### Try it
Take the lines from the one containing "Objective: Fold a" through the end of the material and write them out exactly, omitting pictures.

### Available data
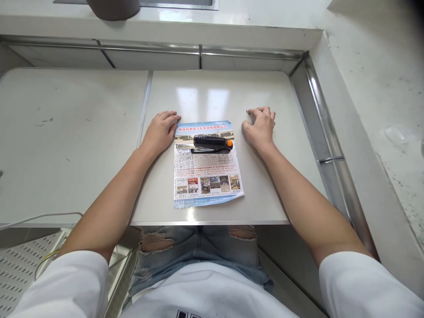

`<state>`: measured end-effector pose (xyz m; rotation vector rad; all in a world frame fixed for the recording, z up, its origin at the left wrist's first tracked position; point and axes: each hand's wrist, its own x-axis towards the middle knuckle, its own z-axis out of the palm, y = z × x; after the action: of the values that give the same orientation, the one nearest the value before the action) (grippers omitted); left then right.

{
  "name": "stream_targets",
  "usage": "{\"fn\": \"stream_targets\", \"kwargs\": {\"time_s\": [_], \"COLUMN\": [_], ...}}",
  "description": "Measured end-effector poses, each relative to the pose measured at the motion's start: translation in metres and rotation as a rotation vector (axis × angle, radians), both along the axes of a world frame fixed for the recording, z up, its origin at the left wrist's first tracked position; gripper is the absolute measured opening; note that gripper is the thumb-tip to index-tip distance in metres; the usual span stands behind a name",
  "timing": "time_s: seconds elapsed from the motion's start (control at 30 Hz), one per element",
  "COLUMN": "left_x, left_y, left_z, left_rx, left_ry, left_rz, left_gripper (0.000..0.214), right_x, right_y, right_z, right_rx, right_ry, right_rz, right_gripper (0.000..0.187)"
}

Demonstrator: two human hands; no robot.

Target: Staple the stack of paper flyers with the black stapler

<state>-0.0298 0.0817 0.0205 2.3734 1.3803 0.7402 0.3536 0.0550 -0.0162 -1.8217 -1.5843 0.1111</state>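
A stapler [212, 144], black with an orange end, lies on a printed flyer [208, 172]. Its slim metal part sticks out to the left. My left hand [161, 132] rests on the tabletop at the flyer's upper left edge, holding nothing, with its fingers loosely bent and thumb a little apart. To the right of the flyer, my right hand [260, 128] is on the table with curled fingers. A small grey piece [247, 111] shows at its index fingertip; the rest is hidden under the fingers, and I cannot make out its kind. Neither hand touches the stapler.
The white tabletop [265, 198] has a seam left of the flyer. Metal rails [251, 52] and a raised ledge [232, 33] border it behind and at right. A brown container [114, 9] stands at the back. A cable [43, 216] lies at the left front.
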Motion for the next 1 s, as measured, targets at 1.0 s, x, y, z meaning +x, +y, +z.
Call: {"fn": "stream_targets", "kwargs": {"time_s": [1.0], "left_x": [0.015], "left_y": [-0.025], "left_z": [0.016], "left_rx": [-0.130], "left_ry": [-0.430], "left_rz": [-0.075], "left_gripper": [0.029], "right_x": [-0.061], "right_y": [-0.040], "right_z": [0.035], "right_rx": [0.135], "right_ry": [0.043], "right_rz": [0.949], "right_gripper": [0.033]}}
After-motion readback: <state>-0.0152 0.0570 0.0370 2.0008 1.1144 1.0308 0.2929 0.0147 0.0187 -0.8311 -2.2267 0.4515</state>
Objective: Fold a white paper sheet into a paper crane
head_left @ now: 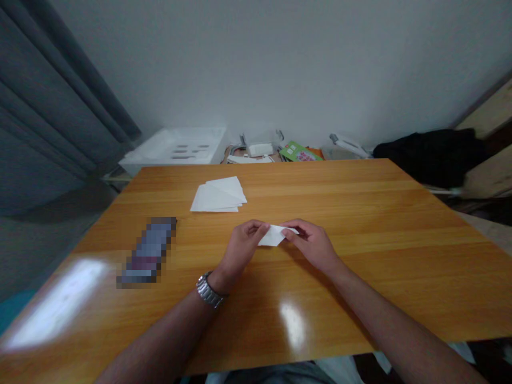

### Result for this task
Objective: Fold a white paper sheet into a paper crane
head_left @ now: 

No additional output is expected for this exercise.